I have finally got the text of Westdeutsche Landesbank Girozentrale v Islington L.B.C. up on the list.

For those not familiar with it, it is a decision of the House of Lords of 22 May 1996. The plaintiff bank and the defendant local council entered into an interest rate swap transaction later declared void as ultra vires the defendant. The plaintiff sought to recover money paid by it under the swap, with compound interest. In order to bolster its claim to compound interest, the plaintiff argued that the money was held by the defendant as a fiduciary under a resulting trust. The House, by a 3-2 majority, allowed only simple interest, rejecting the trust argument and overruling Sinclair v Brougham [1914] AC 398 in the process.

You can get the case by sending an email to

majordomo@majordomo.srv.ualberta.ca

(nb not restitution@majordomo.srv.ualberta.ca); leave the subject blank and put in the body of the message

get restitution restfiles/wd.txt

The case will come as an email. If your mailer is like mine (Eudora Light) the case will probably get broken into a number of messages (perhaps nine) because it is rather long.

This method of distribution allows only text without any fancy formatting. Thus eg quotations from other cases are not indented (although they are clearly marked by quotation marks) and the names of cases are not italicized etc. For ease of quotation from the judgment, however, I have (1) inserted marks to show the transcript page numbers; thus [23] shows the start of p 23 in the official transcript; (2) marked any underlining in the original speeches _like this_. Note that the case has now been reported in the Times (30 May) which is accessible on the Web (http://www.the-times.co.uk/), but of course this only gives a summary of the main points.

I have also made available another case, F. C. Jones & Sons (Trustees in Bankruptcy) v. Jones, a recent judgment of the English Court of Appeal (I do not have the exact date but think it was in March).
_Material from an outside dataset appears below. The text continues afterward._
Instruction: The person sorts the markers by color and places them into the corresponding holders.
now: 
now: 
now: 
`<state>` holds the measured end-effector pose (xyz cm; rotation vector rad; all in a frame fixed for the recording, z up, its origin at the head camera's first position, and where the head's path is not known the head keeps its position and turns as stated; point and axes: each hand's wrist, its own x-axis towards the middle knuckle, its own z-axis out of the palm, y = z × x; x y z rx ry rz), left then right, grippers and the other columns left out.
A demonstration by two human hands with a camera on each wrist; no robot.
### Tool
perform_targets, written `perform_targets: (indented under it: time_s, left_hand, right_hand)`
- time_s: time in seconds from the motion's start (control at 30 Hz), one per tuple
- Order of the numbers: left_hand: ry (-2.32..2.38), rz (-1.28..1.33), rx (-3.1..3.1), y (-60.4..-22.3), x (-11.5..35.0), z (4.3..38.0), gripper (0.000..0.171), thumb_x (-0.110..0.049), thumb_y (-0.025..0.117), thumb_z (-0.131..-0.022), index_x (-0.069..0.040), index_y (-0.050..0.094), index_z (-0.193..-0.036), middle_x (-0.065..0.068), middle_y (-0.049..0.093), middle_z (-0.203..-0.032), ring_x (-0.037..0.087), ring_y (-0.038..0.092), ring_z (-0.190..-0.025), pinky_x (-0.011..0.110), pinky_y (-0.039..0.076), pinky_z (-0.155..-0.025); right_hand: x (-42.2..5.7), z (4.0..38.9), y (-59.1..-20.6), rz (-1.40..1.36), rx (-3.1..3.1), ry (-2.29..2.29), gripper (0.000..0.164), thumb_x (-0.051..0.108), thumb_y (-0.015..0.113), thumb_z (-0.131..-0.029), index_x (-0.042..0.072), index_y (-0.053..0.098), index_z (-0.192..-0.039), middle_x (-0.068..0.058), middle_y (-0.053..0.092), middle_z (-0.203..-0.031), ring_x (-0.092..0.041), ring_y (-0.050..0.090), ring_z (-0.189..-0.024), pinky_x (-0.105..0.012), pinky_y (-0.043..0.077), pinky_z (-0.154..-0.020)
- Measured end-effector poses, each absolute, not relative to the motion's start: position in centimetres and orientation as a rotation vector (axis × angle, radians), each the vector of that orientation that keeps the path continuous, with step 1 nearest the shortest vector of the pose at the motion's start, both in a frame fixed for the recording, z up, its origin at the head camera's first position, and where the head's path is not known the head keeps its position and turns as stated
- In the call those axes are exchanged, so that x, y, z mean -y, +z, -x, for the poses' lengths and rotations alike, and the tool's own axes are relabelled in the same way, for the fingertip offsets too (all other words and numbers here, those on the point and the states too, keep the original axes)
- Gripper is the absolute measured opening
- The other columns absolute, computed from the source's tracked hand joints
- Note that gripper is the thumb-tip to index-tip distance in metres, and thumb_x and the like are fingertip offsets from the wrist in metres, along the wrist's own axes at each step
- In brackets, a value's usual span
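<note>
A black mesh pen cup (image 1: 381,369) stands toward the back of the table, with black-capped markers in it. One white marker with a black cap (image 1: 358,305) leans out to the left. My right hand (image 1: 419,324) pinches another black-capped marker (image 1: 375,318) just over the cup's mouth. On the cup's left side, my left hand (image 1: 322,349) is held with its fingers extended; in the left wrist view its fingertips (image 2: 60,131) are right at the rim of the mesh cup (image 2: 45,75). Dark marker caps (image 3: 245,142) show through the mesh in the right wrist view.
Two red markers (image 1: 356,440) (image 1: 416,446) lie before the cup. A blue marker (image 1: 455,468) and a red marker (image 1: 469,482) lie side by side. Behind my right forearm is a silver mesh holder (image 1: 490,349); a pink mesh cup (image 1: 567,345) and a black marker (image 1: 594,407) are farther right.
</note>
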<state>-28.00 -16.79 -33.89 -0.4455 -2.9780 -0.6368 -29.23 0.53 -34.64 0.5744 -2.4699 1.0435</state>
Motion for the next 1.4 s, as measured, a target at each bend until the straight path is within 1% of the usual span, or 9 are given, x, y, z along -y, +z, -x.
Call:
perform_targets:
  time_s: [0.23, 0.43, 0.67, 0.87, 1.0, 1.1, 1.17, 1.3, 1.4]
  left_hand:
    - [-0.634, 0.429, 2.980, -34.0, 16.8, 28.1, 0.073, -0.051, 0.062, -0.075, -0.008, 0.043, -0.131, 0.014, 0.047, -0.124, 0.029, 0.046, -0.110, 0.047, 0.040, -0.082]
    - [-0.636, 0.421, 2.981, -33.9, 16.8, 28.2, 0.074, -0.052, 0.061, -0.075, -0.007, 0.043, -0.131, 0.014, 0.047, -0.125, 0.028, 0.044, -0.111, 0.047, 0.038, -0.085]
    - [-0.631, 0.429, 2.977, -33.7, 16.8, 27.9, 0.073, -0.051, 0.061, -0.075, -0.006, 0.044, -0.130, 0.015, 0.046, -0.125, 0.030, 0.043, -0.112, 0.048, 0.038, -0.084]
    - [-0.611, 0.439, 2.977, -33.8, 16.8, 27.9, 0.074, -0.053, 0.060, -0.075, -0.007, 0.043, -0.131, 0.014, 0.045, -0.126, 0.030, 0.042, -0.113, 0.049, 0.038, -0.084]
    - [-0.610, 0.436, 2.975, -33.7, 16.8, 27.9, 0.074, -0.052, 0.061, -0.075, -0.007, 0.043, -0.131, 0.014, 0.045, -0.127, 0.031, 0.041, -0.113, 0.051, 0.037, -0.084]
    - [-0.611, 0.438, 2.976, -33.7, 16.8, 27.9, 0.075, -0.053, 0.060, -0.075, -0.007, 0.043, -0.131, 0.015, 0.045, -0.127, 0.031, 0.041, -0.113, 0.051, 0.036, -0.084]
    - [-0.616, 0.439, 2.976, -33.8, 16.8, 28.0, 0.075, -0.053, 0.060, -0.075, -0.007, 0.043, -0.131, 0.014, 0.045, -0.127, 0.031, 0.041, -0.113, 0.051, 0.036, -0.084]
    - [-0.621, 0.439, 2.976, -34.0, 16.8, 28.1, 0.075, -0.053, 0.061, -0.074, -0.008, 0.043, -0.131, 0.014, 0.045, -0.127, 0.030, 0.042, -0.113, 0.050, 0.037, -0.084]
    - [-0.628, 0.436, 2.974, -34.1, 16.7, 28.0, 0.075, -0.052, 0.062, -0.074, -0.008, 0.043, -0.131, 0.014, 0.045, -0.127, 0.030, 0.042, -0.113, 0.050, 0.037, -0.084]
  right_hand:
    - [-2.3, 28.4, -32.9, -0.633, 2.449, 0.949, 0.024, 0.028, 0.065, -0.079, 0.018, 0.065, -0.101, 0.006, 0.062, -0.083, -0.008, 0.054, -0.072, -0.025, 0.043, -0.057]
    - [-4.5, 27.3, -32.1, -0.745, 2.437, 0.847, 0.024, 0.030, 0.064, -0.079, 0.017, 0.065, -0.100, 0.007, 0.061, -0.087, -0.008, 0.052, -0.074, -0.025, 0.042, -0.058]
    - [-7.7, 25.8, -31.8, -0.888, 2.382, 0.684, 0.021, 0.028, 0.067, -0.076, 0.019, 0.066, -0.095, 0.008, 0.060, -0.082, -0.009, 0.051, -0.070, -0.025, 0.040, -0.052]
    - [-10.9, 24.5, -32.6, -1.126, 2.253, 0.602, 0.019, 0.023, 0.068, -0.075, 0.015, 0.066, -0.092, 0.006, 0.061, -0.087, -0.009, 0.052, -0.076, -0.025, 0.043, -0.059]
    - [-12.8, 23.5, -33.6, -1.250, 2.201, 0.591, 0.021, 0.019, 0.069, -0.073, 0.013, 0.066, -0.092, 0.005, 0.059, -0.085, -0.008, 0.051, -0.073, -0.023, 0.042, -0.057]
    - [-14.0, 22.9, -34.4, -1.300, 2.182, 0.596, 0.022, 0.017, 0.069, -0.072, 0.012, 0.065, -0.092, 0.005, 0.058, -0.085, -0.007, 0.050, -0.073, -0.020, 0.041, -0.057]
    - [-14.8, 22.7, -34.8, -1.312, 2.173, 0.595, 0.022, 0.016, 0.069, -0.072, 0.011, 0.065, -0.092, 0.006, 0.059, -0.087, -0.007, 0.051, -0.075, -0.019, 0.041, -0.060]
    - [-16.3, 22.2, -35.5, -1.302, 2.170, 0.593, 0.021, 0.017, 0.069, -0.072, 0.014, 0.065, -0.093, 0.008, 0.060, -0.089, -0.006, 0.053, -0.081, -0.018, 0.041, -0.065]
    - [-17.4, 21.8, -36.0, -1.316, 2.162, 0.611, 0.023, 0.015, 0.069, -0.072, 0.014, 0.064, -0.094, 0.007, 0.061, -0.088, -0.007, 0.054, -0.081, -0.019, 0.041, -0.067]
One of the bankrupt partners wrote a cheque drawn on a partnership account in favour of his wife, after the act of bankruptcy and therefore after all of the partnership property had vested in the trustee in bankruptcy. The wife used the money to speculate successfully in futures. The court (through Millett LJ) held that the trustee in bankruptcy could take the traceable proceeds (in the form of a bank account in the wife's name), including the profits, on the strength of a purely common law claim. The case would be unremarkable except for its being decided without regard to any trust theory or any use of equity; Millett LJ said that the trustee could have sued the bank at common law on the account, even though the account was in the wife's name.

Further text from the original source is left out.